G.M. – Temos um centro ocupacional, que assegura formação e oportunidades de trabalho. Podem fazer sandes, embrulhos e vendê-los. Alguns dos utentes, após dois anos de formação, são contratados para tarefas de limpeza noutras companhias que não a empresa social. Querem muito ter um emprego e os pais também querem que trabalhem. Garantir-lhes um emprego é melhor do que oferecer dinheiro. O emprego significa que podem afirmar-se e, para os pais, significa que estão a fazer algo e ao mesmo tempo a aliviar o fardo das despesas. Actualmente, há menos oportunidades para estas pessoas que não sabem como aceder à informação ou que não a entendem. São menos qualificadas.
– O que pode ser feito para satisfazer necessidades que não são meramente físicas?
G.M. – Aqui, o serviço é sobretudo de terapia, o que não é mau. Mas negligencia-se que as pessoas com deficiência têm todo o tipo de necessidades comuns, como qualquer pessoa, como a necessidade de acesso a cultura e entretenimento. Temos centros para jovens, mulheres e idosos, mas não temos centros para pessoas portadoras de deficiência. É muito difícil terem acesso a alguns espaços públicos, como piscinas. Têm direito a ter acesso a este tipo de actividades sociais.
– Actualmente, que actividades é que há?
G.M. – São sobretudo garantidas por centros de reabilitação. Mas no caso das deficiências ligeiras de pessoas que, em especial, têm emprego, é difícil frequentarem os centros recreativos da cidade. Estes centros têm menos consideração pelas suas capacidades, como por exemplo terem menos força nos membros embora não tenham deficiências motoras. Por outro lado, também não conseguem participar, por exemplo, nas excursões de outras associações, uma vez que têm algumas limitações.
– Sendo proprietária de vários centros de apoio, como é que a associação lida com aumento das rendas?
G.M. – O Governo subsidia o arrendamento dos nossos centros [de reabilitação] e a padaria está num espaço da Administração.

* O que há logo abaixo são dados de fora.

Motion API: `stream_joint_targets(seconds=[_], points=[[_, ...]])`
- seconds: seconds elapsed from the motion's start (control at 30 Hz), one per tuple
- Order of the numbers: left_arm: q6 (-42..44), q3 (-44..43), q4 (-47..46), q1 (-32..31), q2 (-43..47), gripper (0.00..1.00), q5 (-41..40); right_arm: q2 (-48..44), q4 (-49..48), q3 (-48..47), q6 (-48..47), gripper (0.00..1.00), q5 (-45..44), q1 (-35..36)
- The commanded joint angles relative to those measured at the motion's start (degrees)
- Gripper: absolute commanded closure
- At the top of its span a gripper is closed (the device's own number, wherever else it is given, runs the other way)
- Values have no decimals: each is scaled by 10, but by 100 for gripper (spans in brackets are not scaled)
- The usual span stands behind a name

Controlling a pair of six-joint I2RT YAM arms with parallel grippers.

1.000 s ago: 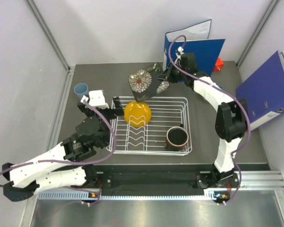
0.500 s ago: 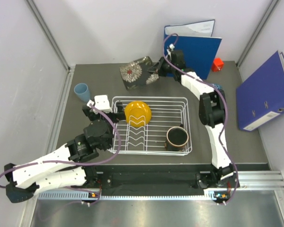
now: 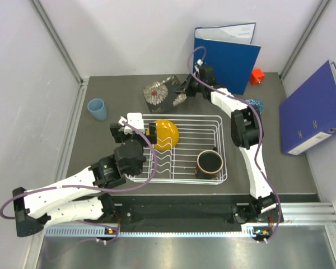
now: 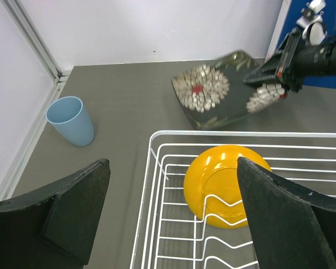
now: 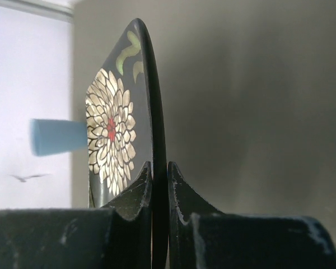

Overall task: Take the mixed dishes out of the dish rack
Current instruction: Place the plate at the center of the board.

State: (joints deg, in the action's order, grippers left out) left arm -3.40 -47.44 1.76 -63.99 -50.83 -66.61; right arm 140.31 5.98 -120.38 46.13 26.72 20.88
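**Overhead view.** No brand or legible writing found. The pale label on the spine of the blue binder (image 3: 313, 106) at the right is too small to read. The dish rack (image 3: 222, 147), white wire, sits mid-table (image 3: 89, 143).
- In the rack: a small yellow dish (image 3: 167, 133) stands on edge in the wavy dividers at the far left. A dark brown mug (image 3: 209, 162) stands upright at the near right.
- Outside the rack: the light blue cup (image 3: 97, 109) stands on the table to its left, well apart. The speckled bowl (image 3: 256, 104) lies to its right, only partly in view. The black square plate (image 3: 161, 92) is just beyond its far rim.

**Left wrist view.** The left gripper (image 4: 172, 165) has its fingers spread wide and holds nothing. It hangs above the rack's left end, facing the yellow dish.

**Right wrist view.** The right gripper (image 5: 159, 182) is clamped on the plate's edge. The plate is seen edge-on and tilted. It is glossy black with a white many-petalled flower, red at the centre, and green leaves. Contact with the table cannot be told.
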Motion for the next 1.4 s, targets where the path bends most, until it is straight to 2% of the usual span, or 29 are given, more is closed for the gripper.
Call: stream_joint_targets(seconds=[0.0, 0.47, 0.67, 0.93, 1.07, 1.17, 1.37], points=[[-13, 4, -13, 4, -9, 1, 15, -39, -51, 10, -9, 100, 16, 5], [-20, 9, -13, 13, -15, 1, 32, -14, -19, 33, -17, 100, 10, 5], [-27, 6, -11, 12, -16, 1, 39, -20, 46, 34, -38, 82, -29, 5], [-37, 9, -4, 13, -16, 1, 51, -33, 166, 18, -88, 72, -104, 6], [-39, 9, 1, 12, -14, 1, 55, -61, 209, 40, -109, 59, -169, 5], [-39, 10, 3, 12, -12, 1, 58, -89, 215, 80, -125, 50, -209, 4], [-43, 9, 13, 12, -9, 1, 62, -161, 206, 148, -139, 43, -243, 4]])
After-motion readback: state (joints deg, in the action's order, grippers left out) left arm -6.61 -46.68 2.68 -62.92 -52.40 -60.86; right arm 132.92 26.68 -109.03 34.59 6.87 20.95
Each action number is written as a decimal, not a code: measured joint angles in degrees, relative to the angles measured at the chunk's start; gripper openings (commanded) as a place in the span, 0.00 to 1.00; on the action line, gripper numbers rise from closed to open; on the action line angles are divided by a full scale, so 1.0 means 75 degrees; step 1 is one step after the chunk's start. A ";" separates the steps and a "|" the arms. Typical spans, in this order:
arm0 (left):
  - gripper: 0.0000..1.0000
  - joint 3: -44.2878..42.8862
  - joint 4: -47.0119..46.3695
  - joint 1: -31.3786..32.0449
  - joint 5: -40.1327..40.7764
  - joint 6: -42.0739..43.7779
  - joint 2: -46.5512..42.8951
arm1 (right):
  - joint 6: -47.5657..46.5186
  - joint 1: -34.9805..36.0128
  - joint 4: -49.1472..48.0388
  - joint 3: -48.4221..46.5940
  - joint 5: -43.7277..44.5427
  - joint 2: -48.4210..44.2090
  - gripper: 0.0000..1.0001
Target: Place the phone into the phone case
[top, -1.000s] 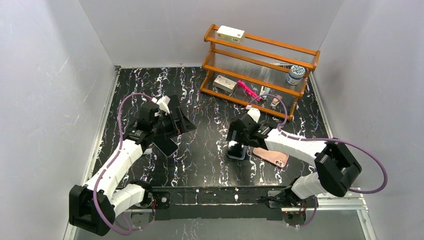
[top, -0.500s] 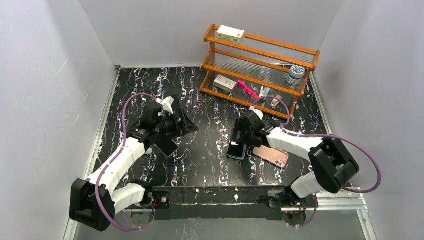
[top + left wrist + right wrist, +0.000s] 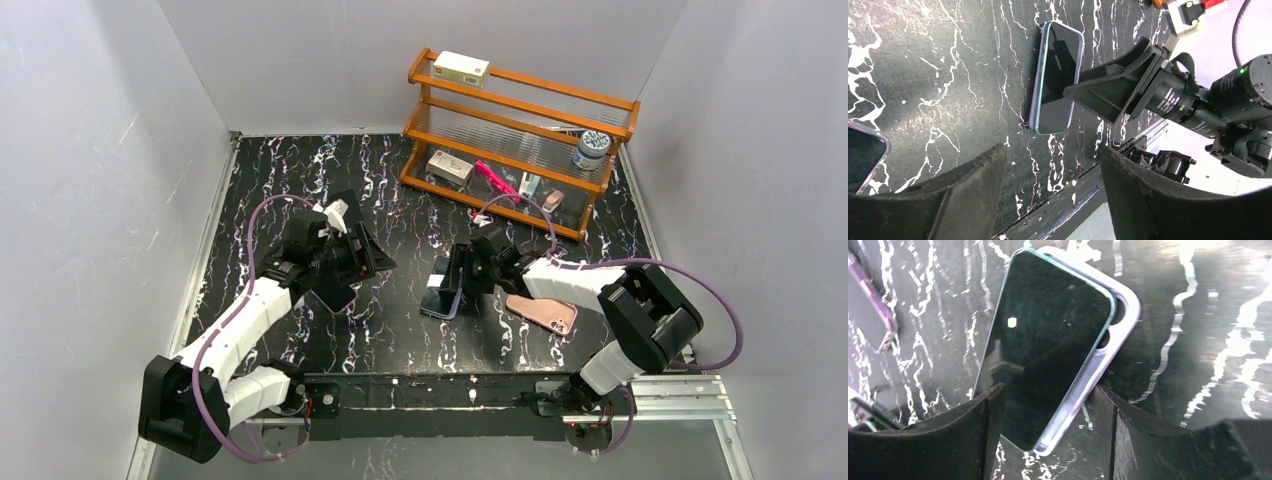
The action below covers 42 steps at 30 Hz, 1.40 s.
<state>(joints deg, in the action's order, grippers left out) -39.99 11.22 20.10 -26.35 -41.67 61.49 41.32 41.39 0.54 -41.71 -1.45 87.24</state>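
Item 1. Pink handset (image 3: 541, 312), flat on the black marbled table (image 3: 400, 215), nearest the arm bases, just right of the right arm.

Item 2. Phone (image 3: 1048, 345), dark screen up, near the table's middle. It lay skewed across the pale lilac phone case (image 3: 1125, 305), one end seated and the case's camera corner left exposed.

Item 3. Right gripper (image 3: 1048, 390), jaws parted and astride the phone and case. Whether its pads pressed on them could not be told.

Item 4. Dark slab with purplish rim (image 3: 330, 290), on the table left of centre, beneath the left arm's wrist.

Item 5. Left gripper (image 3: 1052, 150), jaws apart with nothing between them, above bare table, pointed toward the phone and well apart from it.

Item 6. Wooden shelf rack (image 3: 510, 135), at the far right corner. It carried a white box (image 3: 461, 68) on top, a jar (image 3: 591, 150) at the right end, and a second box (image 3: 450, 166) beside a pink object (image 3: 492, 180) on the lowest tier.
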 measured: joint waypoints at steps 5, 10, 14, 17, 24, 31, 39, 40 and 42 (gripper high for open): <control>0.63 0.0050 -0.0006 0.0032 0.0020 -0.0047 0.0122 | 0.0052 0.0493 -0.0370 -0.0108 -0.0388 0.0271 0.70; 0.59 0.0239 -0.0061 0.0166 0.0093 -0.0035 0.0530 | 0.0172 0.0688 -0.0455 -0.0239 -0.0455 0.0440 0.71; 0.56 0.0254 -0.0189 0.0326 0.0114 0.0050 0.1218 | 0.0501 0.0682 -0.0300 -0.0221 -0.0070 0.0338 0.71; 0.52 0.0087 -0.0256 0.0373 0.0114 0.0160 0.1821 | 0.0717 0.0600 -0.0175 -0.0093 0.0149 0.0163 0.69; 0.50 -0.0592 -0.0857 0.0391 0.0137 0.0347 0.3354 | 0.1081 0.0134 -0.0265 0.0149 0.0073 0.0015 0.63; 0.37 -0.0670 -0.1262 0.0475 -0.0070 0.0446 0.4243 | 0.1297 -0.0233 -0.0758 0.0382 -0.0434 0.0029 0.61; 0.21 -0.0291 -0.1682 0.1274 -0.0079 0.0300 0.4048 | 0.1195 -0.0303 -0.1411 0.0388 -0.1189 0.0405 0.51; 0.20 -0.0181 -0.1731 0.1358 -0.0020 0.0233 0.3914 | 0.1163 -0.0321 -0.1425 0.0391 -0.1268 0.0434 0.50; 0.19 0.0122 -0.1877 0.1577 0.0117 0.0020 0.3573 | 0.1102 -0.0356 -0.1463 0.0393 -0.1352 0.0463 0.48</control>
<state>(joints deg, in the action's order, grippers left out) -39.07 -2.85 31.92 -25.47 -41.52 88.29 49.58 38.72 -10.44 -38.76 -11.60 90.72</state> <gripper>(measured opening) 0.215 0.507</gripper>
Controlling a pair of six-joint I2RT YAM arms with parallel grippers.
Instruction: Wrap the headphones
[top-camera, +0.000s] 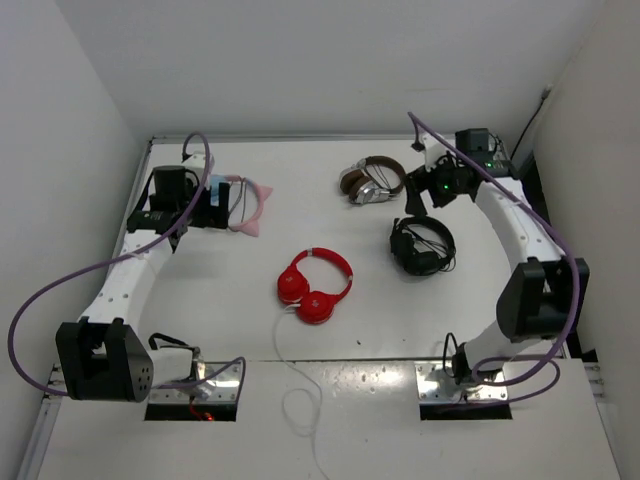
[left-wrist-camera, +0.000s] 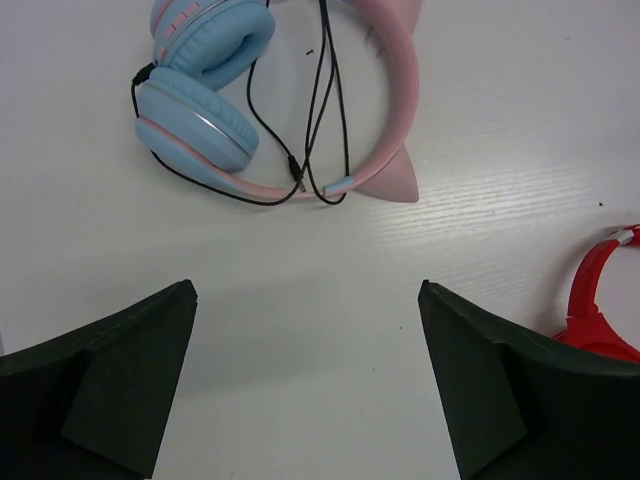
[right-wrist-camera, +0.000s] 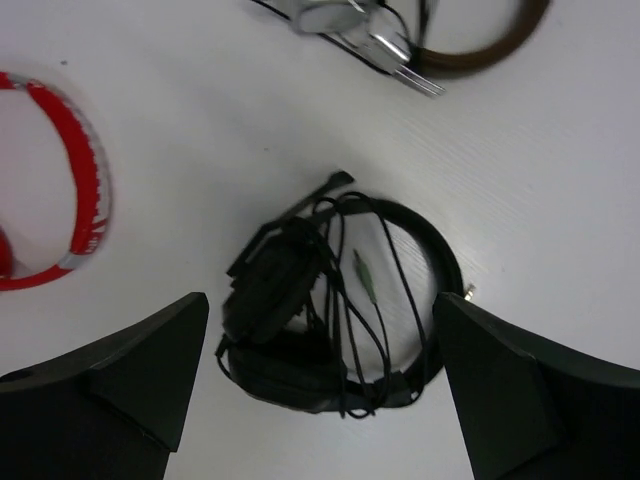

As rendas são realmente altas e uma verdadeira questão, não só para nós mas para todas as empresas sociais. Mal conseguimos suportar a renda para lhes dar oportunidades [de emprego], ainda que queremos fazê-lo desesperadamente. Estamos à procura de oportunidades. Julgo que o Governo pode reservar alguns espaços, como jardins ou cantinas nos serviços públicos, para ajudar as empresas sociais, dando-lhes oportunidades para trabalhar. Não estamos a beneficiar com isto; o dinheiro angariado é para investir no serviço social.
– A falta de terapeutas é hoje uma queixa corrente na cidade. Como é que a vossa associação lida com este problema?
G.M. – A perda de pessoal está realmente a afectar o nosso serviço. Dou o exemplo da terapia da fala, sobretudo para crianças com menos de três anos, que precisam de mais acompanhamento quando são novas – se falhamos [a melhor fase de aprendizagem] pode não voltar a haver outra. Resta-nos apenas recorrer aos serviços de uma entidade privada. É dispendioso mas vale a pena. O Governo incentiva os estudantes a formarem-se na nesta área – é uma boa ideia, mas podia vir com algumas condições. Podemos, talvez, pedir a estes estudantes que trabalhem em empresas sociais depois de terminarem uma licenciatura financiada com dinheiro público. Seria melhor para nós e para o futuro das crianças.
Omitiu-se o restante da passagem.